While the division of assets– including real and personal property– in Oregon divorce cases can vary depending on the length of the marriage and other specific facts from the case, Oregon is not a community property state.
What Is Community Property?
Generally speaking, community property is marital property. Marital property is everything that either you or your spouse earned or acquired during the marriage, unless you agree otherwise. For example, the money that you and your spouse earned separately at work, but both put into a joint checking account, and used to pay household bills is considered martial property. Similarly, the household furniture, electronics, and vehicles are marital property if paid for using joint funds.

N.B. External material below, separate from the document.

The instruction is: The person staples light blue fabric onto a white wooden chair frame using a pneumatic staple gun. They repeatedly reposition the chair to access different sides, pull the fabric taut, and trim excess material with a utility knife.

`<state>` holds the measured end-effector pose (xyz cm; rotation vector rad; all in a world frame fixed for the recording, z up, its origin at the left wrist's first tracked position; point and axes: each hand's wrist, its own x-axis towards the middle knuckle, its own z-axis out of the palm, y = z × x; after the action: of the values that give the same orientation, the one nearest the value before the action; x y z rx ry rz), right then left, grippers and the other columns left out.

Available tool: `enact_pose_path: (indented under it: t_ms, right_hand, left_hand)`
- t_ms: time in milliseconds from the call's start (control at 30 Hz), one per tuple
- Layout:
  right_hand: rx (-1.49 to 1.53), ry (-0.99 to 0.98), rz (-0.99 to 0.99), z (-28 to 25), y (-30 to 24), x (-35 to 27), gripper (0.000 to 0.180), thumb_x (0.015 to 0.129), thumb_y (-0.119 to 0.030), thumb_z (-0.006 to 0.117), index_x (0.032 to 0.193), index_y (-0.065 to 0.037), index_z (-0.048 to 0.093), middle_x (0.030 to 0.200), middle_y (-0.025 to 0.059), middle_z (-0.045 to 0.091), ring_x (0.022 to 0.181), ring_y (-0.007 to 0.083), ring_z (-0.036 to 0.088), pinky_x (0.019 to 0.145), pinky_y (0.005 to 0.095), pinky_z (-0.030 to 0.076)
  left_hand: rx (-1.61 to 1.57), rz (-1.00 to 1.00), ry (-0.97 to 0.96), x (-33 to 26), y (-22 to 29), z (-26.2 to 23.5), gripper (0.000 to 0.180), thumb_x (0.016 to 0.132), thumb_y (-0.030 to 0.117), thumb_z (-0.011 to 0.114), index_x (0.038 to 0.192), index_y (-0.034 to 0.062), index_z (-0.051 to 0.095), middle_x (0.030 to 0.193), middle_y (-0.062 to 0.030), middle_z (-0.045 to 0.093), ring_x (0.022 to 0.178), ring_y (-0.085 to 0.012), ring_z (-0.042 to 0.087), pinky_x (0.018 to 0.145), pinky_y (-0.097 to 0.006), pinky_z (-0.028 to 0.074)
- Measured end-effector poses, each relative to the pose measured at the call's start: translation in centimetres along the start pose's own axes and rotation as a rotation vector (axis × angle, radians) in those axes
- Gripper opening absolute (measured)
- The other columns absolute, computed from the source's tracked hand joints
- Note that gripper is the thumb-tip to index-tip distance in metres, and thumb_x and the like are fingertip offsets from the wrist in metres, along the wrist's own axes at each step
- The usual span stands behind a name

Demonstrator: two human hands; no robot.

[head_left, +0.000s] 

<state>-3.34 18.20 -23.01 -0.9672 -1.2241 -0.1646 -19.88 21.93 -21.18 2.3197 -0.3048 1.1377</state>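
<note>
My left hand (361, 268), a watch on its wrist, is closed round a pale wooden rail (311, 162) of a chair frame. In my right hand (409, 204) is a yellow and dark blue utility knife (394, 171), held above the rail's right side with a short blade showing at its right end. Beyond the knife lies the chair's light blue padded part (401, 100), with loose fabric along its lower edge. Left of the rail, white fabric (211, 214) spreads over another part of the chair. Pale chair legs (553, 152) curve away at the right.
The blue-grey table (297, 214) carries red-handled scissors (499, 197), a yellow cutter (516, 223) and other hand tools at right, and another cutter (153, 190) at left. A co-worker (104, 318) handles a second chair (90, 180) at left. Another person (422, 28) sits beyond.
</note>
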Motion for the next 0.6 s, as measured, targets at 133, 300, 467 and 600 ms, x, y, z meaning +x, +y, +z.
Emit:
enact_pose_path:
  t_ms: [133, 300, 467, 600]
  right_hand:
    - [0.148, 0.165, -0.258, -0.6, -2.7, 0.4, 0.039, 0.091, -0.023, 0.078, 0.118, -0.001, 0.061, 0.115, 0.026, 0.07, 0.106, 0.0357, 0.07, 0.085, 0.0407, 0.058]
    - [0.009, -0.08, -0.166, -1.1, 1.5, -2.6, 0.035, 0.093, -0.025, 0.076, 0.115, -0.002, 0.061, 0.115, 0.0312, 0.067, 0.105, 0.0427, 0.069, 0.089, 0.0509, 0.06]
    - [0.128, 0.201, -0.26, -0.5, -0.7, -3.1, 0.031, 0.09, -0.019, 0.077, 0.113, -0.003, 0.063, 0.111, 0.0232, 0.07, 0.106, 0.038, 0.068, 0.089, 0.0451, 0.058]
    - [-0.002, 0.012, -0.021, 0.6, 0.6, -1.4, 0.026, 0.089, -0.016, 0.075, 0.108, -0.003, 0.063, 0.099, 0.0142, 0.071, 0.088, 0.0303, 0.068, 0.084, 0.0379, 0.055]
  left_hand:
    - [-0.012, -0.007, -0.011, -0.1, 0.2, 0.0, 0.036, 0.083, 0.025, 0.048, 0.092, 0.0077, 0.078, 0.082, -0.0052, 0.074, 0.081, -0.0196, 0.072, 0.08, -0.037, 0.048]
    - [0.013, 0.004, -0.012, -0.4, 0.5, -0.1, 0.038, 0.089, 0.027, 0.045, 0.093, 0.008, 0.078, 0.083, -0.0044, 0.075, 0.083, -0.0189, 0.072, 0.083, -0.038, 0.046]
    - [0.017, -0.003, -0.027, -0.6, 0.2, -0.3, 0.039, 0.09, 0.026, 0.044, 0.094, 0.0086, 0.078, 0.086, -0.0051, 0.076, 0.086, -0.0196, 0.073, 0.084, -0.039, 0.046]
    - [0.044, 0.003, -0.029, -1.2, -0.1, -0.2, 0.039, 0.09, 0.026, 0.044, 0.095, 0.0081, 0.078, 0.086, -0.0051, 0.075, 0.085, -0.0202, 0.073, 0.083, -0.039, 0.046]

What is Separate Property?
Separate property are assets belongs only to one spouse. Examples of separate property could be:
- Property subject to a prenuptial agreement and defined prior to marriage as belonging to only one spouse,
- Property acquired before the marriage and kept separate from the other spouse or the marriage, and
- Property acquired during the marriage, but with funds obtained prior to the marriage and kept separate from the other spouse or marriage.
How Do I Keep What’s Mine?
If you are going through a divorce– and if you have any assets of significance– don’t attempt to go it alone. Get a lawyer as an advocate on your side. It’s especially important for you to do this prior to purchasing, acquiring, selling, or otherwise transferring property in anticipation of a divorce or in the middle of a divorce. A divorce judge has the power to take into account improper transfers of property as part of the divorce.